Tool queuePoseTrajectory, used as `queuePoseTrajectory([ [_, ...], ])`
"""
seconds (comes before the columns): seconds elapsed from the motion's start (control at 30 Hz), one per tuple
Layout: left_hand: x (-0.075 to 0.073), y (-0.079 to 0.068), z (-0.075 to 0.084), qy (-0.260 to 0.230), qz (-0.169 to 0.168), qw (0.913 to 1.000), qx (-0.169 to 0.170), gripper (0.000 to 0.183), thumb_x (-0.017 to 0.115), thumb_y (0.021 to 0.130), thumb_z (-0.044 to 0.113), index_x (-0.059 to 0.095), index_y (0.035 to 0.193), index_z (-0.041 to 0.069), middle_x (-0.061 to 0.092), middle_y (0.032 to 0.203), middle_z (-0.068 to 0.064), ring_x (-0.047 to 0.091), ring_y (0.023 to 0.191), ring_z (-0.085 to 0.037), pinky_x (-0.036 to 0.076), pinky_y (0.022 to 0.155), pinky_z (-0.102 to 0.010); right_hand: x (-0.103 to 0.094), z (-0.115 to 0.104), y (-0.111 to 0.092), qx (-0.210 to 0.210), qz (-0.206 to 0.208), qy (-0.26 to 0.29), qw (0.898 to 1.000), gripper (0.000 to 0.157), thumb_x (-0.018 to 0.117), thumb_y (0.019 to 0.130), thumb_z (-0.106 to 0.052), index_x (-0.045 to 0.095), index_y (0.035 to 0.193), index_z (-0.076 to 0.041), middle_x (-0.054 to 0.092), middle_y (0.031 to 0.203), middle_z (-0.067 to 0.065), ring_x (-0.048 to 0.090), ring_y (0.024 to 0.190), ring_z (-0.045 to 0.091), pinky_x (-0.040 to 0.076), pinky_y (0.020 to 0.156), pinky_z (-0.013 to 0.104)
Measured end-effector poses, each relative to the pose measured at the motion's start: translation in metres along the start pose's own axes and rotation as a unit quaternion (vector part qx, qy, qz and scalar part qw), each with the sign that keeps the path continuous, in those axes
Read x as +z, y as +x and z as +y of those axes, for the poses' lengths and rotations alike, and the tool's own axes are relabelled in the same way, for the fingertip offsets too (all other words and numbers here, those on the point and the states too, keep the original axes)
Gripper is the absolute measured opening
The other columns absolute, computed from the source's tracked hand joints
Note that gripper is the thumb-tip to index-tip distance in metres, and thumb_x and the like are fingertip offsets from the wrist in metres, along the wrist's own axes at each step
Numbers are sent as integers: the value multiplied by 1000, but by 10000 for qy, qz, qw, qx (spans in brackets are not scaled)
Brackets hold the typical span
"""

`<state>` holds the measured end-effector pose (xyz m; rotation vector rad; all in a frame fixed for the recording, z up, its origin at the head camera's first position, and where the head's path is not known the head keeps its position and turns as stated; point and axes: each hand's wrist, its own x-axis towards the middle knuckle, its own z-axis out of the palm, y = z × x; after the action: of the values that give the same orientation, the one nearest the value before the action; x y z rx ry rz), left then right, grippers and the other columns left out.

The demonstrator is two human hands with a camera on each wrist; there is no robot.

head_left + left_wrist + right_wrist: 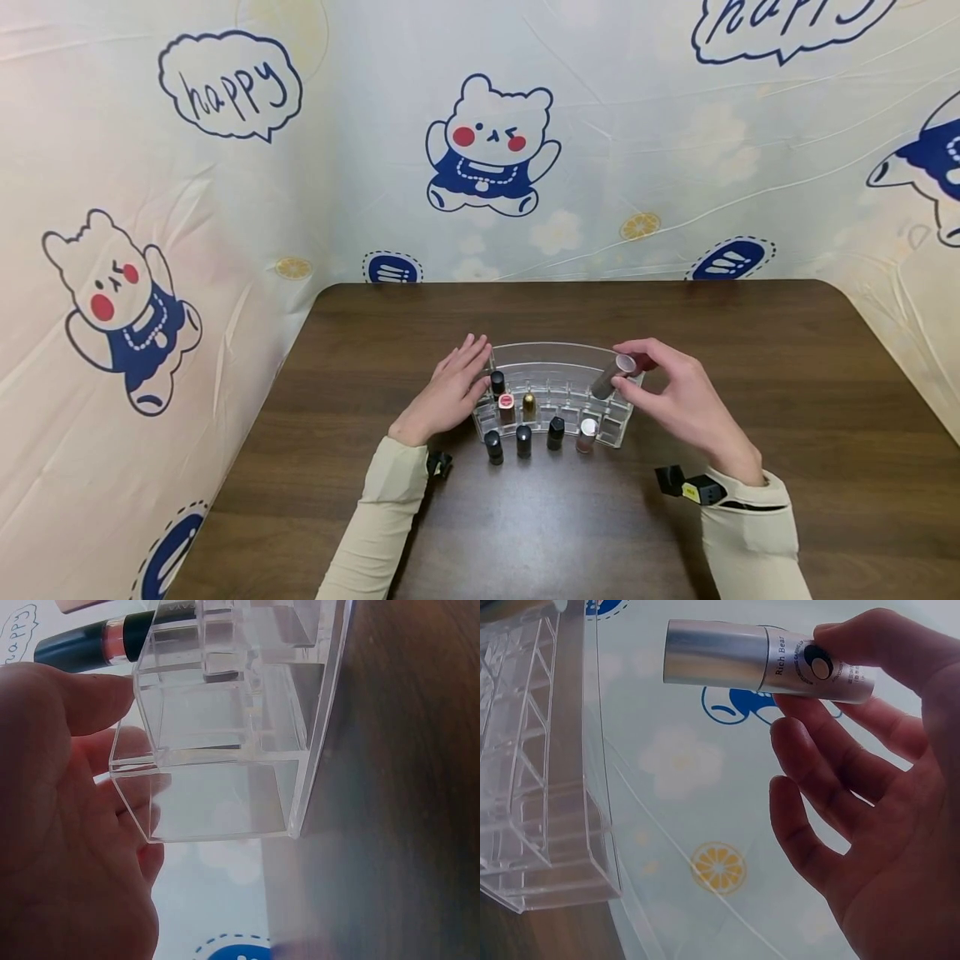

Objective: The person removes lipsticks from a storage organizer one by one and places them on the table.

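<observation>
Nearest, two cream sleeves (375, 508) reach across a brown table (562, 533), each with one dark wrist device (690, 490). Next come two bare hands. The left hand (446, 392) has its fingers extended, resting against the left end of a clear tiered stand (555, 353); the left wrist view alone shows the thumb at the rim and fingers behind the transparent wall.

Along the stand's near edge are four small tubes: three black-capped pieces (523, 441) and, rightmost, one silver-topped piece (587, 435). Whether these sit in the lowest tier or on the table, I cannot tell. Farther in stand one red-topped piece (506, 408) and one gold piece (528, 407), side by side; behind them, near the left hand, one more black-topped piece (497, 383). Count: seven, all toward the near and left parts.

The right hand (686, 396) pinches an eighth, a grey tube (613, 377), between thumb and fingers, tilted over the stand's far right part. Only the right wrist view shows its "Rich Bear" lettering and dark round emblem.

Farthest, a printed cloth (637, 150) carries three cartoon bears (491, 146) and two "happy" bubbles (231, 86), one cropped.
</observation>
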<state>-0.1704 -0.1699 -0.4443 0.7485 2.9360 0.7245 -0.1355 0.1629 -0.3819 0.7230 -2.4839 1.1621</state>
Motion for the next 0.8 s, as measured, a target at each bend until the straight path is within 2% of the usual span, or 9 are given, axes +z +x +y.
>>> queuePoseTrajectory([
  [0.27, 0, 0, 0, -10, -13, 10000, -4, 54, 44, 103, 27, 33, 150, 2, 25, 160, -13, 16, 150, -32, 18, 120, -52, -5, 1, -5, 298, -145, -73, 9994, 37, 79, 77, -5, 65, 112, -9, 65, 92, -6, 55, 83, 4, 43, 77, 9],
  [0.47, 0, 0, 0, 10, -67, 10000, -58, 54, 43, 103, 27, 31, 151, 4, 22, 161, -9, 13, 151, -27, 17, 120, -51, -7, 4, -9, 359, -235, -124, 9990, 37, 79, 78, -7, 65, 111, -8, 66, 93, -6, 56, 83, 3, 45, 77, 10],
  [0.8, 0, 0, -1, 53, -41, 10000, -28, 55, 43, 103, 28, 28, 152, 7, 21, 161, -9, 15, 150, -30, 18, 120, -52, -10, 6, -12, 299, -402, -185, 9986, 35, 81, 76, -8, 66, 107, -9, 67, 93, -7, 56, 83, 5, 47, 73, 15],
])
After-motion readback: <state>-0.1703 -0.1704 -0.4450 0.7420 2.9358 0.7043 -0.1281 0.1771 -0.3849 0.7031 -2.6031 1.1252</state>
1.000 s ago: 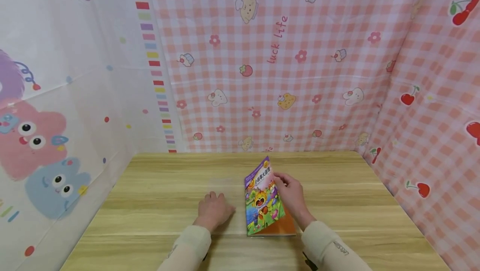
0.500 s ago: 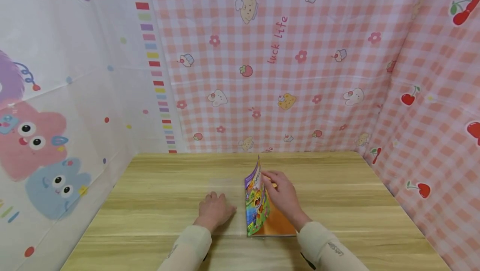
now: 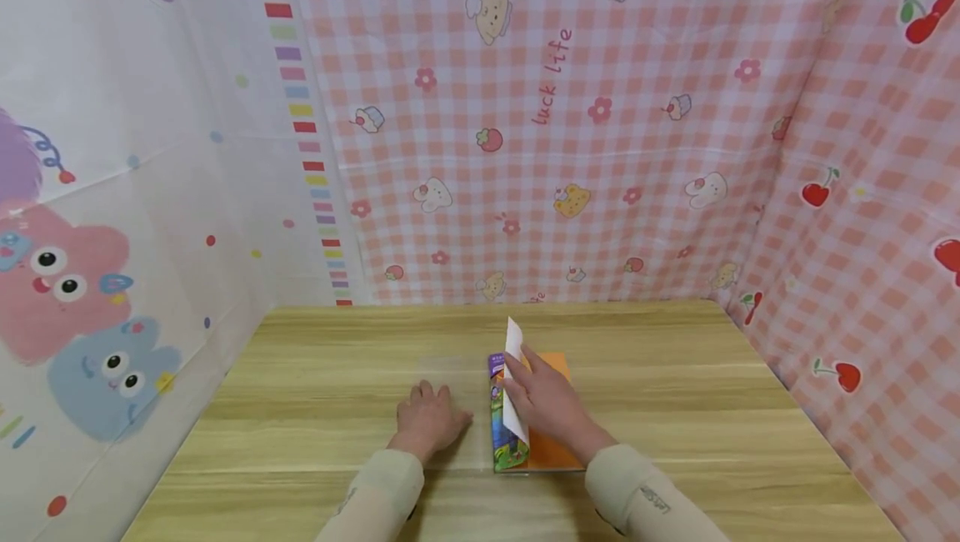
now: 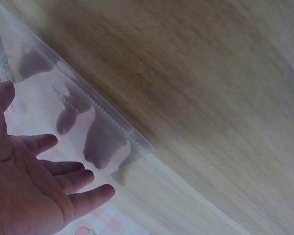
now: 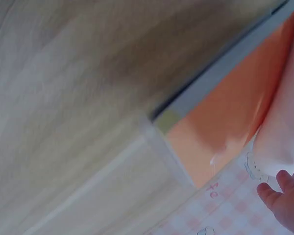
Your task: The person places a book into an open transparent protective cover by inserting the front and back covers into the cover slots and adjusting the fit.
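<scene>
A picture book (image 3: 501,434) with a colourful cover lies right of centre, partly opened. Its front cover is raised and bent leftward, showing the white inner side (image 3: 513,417) and an orange page (image 3: 551,454) beneath. My right hand (image 3: 551,402) presses its extended fingers against that white side. In the right wrist view the pale cover (image 5: 284,127) curves above the orange page. Left of the book, my left hand (image 3: 429,419) rests with spread, relaxed fingers on a clear plastic sheet (image 4: 39,110) with a ridged edge. The sheet is barely visible in the head view.
A wood-grain table (image 3: 300,409) carries the book. Behind it hangs a pink checked cloth (image 3: 450,108). White cloth with cartoon figures (image 3: 112,150) borders the left side, and cherry-print cloth (image 3: 862,233) the right.
The right hand has moved left, swinging the front cover from partly raised to bent over toward the left. More orange page shows. The left hand stays in place.
</scene>
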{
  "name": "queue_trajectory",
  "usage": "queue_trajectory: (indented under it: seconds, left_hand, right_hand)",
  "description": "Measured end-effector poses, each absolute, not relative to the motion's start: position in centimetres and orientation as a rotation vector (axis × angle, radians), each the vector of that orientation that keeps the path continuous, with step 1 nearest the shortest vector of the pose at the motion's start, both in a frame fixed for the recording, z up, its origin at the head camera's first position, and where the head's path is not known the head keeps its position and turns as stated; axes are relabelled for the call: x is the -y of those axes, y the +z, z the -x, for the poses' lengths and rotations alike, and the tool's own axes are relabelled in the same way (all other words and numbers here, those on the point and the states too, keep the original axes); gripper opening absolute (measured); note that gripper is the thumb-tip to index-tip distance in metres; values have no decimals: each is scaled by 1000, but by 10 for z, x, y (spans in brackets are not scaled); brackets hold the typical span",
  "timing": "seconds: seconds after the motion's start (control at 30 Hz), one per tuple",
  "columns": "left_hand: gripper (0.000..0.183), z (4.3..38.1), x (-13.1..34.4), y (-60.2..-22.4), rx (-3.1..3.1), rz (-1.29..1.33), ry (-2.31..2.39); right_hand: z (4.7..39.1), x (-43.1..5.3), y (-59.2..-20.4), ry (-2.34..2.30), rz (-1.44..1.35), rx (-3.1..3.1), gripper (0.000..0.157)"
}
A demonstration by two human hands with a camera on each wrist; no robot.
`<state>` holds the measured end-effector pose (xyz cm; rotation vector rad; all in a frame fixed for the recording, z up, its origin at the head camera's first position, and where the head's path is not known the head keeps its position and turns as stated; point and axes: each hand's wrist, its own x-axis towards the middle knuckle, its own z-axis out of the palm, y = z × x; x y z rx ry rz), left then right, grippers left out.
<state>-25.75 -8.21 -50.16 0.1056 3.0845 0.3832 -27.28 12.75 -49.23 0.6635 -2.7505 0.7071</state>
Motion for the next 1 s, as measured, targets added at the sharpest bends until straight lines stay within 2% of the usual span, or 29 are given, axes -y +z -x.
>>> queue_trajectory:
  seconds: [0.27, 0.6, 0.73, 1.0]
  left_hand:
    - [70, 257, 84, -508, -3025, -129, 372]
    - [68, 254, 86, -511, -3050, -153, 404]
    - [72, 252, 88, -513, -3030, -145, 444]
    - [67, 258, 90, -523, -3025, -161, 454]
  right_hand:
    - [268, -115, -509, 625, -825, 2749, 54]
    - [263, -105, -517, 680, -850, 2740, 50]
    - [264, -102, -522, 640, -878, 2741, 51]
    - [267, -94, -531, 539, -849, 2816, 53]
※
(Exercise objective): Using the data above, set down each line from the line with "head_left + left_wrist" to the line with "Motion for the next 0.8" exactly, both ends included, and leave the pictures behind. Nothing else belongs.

(Solution):
head_left + left_wrist + right_wrist: 

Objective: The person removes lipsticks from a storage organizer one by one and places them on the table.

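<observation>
Nearest, two cream sleeves (375, 508) reach across a brown table (562, 533), each with one dark wrist device (690, 490). Next come two bare hands. The left hand (446, 392) has its fingers extended, resting against the left end of a clear tiered stand (555, 353); the left wrist view alone shows the thumb at the rim and fingers behind the transparent wall.

Along the stand's near edge are four small tubes: three black-capped pieces (523, 441) and, rightmost, one silver-topped piece (587, 435). Whether these sit in the lowest tier or on the table, I cannot tell. Farther in stand one red-topped piece (506, 408) and one gold piece (528, 407), side by side; behind them, near the left hand, one more black-topped piece (497, 383). Count: seven, all toward the near and left parts.

The right hand (686, 396) pinches an eighth, a grey tube (613, 377), between thumb and fingers, tilted over the stand's far right part. Only the right wrist view shows its "Rich Bear" lettering and dark round emblem.

Farthest, a printed cloth (637, 150) carries three cartoon bears (491, 146) and two "happy" bubbles (231, 86), one cropped.
</observation>
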<state>-0.1704 -0.1699 -0.4443 0.7485 2.9360 0.7245 -0.1355 0.1629 -0.3819 0.7230 -2.4839 1.1621</state>
Motion for the next 0.8 s, as measured, a target at each bend until the straight path is within 2% of the usual span, or 9 are given, axes +z +x +y.

The output is now finished.